> **COLLECTED DATA**:
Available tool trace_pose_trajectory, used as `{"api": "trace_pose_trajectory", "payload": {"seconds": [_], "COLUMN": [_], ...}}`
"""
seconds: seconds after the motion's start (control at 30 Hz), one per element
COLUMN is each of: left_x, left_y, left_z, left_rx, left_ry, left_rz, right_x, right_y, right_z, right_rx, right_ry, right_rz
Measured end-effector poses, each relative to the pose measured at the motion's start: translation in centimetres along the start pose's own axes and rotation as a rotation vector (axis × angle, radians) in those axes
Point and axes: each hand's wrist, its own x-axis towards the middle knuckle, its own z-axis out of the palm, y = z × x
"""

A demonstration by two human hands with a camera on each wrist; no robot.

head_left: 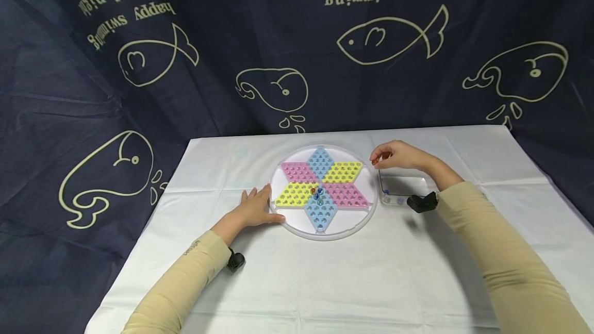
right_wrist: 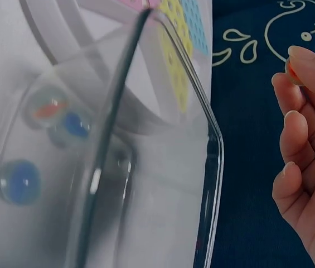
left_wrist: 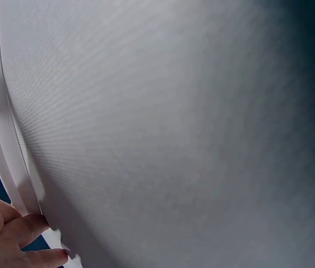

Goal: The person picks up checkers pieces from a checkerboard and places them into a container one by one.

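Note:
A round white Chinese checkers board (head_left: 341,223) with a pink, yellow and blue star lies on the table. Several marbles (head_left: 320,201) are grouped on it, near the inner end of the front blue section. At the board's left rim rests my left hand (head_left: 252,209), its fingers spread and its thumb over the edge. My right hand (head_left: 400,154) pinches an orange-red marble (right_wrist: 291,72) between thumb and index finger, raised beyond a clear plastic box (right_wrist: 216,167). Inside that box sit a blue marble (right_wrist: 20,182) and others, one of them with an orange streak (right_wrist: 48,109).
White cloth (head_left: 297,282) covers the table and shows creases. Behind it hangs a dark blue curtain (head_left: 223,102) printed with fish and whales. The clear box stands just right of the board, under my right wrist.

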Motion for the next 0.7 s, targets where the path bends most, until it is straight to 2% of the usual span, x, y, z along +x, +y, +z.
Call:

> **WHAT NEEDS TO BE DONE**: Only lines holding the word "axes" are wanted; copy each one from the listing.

> **EXERCISE RESULT**:
Measured end-effector poses, each relative to the pose measured at the motion's start: translation in centimetres along the start pose's own axes and rotation as a rotation vector (axis × angle, radians) in those axes
Point and axes: each hand's wrist, its own x-axis towards the middle knuckle, its own z-axis out of the palm, y = z × x

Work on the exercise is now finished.